**RECORDS PROVIDED**
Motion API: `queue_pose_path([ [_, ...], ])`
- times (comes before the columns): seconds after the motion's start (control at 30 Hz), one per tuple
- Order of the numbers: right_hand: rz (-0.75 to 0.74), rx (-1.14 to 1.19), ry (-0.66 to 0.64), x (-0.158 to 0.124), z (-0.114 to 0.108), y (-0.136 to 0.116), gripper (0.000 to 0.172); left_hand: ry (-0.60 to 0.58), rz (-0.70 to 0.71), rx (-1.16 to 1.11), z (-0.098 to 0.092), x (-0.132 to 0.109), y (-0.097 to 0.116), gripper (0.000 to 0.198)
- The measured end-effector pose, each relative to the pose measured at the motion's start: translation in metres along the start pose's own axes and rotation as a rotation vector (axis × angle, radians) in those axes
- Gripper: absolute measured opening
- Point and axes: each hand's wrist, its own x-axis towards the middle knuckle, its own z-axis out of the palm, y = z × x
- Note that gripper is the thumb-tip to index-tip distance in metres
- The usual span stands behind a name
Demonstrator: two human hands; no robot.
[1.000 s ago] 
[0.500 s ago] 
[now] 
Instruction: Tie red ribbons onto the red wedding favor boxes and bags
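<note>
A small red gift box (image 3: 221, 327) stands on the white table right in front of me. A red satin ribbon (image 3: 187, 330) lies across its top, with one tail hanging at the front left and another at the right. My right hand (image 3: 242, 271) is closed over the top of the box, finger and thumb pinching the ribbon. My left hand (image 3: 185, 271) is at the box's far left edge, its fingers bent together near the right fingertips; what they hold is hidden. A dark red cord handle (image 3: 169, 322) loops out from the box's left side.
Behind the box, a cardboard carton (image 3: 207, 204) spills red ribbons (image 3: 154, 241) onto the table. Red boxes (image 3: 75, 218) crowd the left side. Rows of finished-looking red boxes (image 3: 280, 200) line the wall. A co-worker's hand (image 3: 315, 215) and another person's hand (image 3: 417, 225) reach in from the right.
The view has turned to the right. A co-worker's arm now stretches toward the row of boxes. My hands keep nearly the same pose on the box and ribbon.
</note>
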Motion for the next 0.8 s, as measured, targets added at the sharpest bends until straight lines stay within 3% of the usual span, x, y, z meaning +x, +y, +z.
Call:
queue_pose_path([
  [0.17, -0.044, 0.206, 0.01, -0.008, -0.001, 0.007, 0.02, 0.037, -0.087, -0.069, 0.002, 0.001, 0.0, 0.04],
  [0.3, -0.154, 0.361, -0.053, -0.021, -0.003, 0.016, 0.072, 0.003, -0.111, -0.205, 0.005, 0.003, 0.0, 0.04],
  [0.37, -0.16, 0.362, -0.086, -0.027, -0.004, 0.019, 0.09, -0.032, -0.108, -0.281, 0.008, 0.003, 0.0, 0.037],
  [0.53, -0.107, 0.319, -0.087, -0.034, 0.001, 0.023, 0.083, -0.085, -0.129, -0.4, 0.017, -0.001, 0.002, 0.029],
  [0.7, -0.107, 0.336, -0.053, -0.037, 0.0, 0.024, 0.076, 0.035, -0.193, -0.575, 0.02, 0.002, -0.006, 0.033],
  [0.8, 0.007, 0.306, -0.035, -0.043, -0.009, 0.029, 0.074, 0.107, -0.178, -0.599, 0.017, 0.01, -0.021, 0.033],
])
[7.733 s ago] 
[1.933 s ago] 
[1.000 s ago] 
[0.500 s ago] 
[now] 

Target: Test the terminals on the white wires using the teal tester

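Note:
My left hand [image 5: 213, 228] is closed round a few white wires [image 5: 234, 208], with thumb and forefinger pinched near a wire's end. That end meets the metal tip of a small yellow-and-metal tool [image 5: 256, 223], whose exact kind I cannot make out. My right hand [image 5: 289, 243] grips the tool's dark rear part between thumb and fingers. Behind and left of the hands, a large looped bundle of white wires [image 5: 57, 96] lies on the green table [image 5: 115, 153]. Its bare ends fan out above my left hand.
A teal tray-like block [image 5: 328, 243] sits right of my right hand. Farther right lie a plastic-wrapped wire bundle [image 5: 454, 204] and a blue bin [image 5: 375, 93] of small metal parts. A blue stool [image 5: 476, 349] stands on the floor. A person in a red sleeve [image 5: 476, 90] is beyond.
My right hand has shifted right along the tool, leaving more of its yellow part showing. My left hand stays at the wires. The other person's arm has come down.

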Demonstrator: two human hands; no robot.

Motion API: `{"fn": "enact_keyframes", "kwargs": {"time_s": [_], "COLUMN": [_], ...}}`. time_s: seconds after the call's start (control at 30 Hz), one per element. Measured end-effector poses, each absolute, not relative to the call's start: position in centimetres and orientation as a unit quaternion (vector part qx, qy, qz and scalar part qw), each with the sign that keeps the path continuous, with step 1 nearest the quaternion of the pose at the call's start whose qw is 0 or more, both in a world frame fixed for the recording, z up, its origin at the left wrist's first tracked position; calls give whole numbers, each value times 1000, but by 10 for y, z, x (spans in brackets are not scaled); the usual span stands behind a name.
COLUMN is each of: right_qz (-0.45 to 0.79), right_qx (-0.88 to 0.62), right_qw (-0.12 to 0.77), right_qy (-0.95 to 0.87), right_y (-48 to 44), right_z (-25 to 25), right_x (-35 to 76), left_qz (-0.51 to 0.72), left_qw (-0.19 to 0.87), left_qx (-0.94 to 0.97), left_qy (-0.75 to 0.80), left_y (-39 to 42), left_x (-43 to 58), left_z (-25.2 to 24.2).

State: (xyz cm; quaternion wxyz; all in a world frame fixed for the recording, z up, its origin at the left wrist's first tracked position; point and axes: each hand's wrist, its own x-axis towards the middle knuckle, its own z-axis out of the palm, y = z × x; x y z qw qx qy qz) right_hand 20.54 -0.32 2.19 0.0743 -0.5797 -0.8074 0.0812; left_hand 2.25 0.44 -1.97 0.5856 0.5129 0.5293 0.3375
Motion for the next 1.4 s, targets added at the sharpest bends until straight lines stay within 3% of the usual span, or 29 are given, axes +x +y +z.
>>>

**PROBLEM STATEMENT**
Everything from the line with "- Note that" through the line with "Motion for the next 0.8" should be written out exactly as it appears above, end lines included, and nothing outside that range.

**TASK ANSWER**
- Note that gripper is the thumb-tip to index-tip distance in metres
- The usual span stands behind a name
Demonstrator: two human hands; no robot.
[1.000 s ago] 
[0.500 s ago] 
[now] 
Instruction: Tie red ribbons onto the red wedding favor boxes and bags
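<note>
A small red gift box (image 3: 221, 327) stands on the white table right in front of me. A red satin ribbon (image 3: 187, 330) lies across its top, with one tail hanging at the front left and another at the right. My right hand (image 3: 242, 271) is closed over the top of the box, finger and thumb pinching the ribbon. My left hand (image 3: 185, 271) is at the box's far left edge, its fingers bent together near the right fingertips; what they hold is hidden. A dark red cord handle (image 3: 169, 322) loops out from the box's left side.
Behind the box, a cardboard carton (image 3: 207, 204) spills red ribbons (image 3: 154, 241) onto the table. Red boxes (image 3: 75, 218) crowd the left side. Rows of finished-looking red boxes (image 3: 280, 200) line the wall. A co-worker's hand (image 3: 315, 215) and another person's hand (image 3: 417, 225) reach in from the right.
The view has turned to the right. A co-worker's arm now stretches toward the row of boxes. My hands keep nearly the same pose on the box and ribbon.
</note>
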Motion for the next 0.8 s, as measured, targets added at the sharpest bends until straight lines stay within 3% of the usual span, x, y, z meaning +x, +y, +z.

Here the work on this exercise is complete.